A commission news release announcing the order said that last weekend’s power outages attributable to the acute cold and high demand “particularly underscore the necessity for an orderly transition away from fossil fuels to low and zero-carbon dioxide emitting generating resources while maintaining or improving the reliability of the electrical grid.”
The outages led Duke to scale back demand with automated rolling blackouts that took many by surprise.
Friday’s order directed Duke Energy to conduct by 2024 two more competitive procurements for solar generation that can come online by 2028. The utility also authorizes Duke to obtain battery storage to contain the solar-generated electricity; study the acquisition of wind-lease areas off the North Carolina coast; extend the licenses of its current nuclear power fleet and consider recent nuclear generation; and plan for extra natural gas-fired turbines.

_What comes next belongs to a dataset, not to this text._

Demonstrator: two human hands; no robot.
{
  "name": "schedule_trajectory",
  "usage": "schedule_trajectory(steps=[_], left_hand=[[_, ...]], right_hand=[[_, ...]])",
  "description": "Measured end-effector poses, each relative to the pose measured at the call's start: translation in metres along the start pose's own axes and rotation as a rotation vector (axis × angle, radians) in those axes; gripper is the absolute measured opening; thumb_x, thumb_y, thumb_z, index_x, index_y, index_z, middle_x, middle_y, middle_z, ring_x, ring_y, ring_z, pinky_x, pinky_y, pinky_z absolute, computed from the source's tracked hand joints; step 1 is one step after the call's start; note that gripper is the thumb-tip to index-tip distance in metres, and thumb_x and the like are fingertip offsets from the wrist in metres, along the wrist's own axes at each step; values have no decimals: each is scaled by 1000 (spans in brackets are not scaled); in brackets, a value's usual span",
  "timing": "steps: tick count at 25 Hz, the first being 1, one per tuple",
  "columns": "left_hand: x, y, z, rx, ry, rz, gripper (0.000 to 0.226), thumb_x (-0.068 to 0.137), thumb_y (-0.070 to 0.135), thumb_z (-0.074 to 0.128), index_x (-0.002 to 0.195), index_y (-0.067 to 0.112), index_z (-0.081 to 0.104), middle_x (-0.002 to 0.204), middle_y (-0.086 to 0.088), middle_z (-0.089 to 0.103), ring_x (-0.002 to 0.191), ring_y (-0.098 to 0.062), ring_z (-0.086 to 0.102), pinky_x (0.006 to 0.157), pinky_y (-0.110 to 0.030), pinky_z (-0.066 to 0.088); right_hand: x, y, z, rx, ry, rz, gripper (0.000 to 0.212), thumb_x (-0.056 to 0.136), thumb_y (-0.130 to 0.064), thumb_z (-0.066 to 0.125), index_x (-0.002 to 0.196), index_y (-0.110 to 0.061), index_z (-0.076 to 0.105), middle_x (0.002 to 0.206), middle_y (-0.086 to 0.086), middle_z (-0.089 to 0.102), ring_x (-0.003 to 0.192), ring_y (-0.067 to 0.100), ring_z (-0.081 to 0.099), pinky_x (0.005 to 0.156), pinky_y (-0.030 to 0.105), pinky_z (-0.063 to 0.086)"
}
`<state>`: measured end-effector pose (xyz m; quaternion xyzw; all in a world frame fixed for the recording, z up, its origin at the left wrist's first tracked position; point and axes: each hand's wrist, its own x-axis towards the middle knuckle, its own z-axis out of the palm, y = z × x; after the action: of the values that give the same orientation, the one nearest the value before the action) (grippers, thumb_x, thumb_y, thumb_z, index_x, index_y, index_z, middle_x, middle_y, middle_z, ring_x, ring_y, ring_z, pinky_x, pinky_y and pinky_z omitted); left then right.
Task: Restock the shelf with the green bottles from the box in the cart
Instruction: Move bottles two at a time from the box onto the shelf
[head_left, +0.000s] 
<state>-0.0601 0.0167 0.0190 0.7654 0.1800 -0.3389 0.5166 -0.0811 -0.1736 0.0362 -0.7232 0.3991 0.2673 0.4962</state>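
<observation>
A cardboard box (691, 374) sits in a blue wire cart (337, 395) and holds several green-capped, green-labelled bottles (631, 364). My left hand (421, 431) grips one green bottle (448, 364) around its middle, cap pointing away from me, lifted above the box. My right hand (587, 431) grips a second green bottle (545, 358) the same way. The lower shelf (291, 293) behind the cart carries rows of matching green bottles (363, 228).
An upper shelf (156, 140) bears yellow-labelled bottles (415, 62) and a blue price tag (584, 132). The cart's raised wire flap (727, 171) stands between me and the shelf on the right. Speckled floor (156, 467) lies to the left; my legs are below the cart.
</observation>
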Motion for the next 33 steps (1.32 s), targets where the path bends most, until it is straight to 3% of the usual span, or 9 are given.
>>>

The 2 Duke Energy subsidiaries serve 4.4 million customers in North Carolina and South Carolina. The utility also intends to perform an energy-mix strategy in South Carolina.
Third parties that got involved within the case included trade and environmental groups, alternate energy producers and large electricity consumers like Google and Meta. The Attorney General’s Office and the commission’s Public Staff, which represents customers, also scrutinized the portfolio proposals.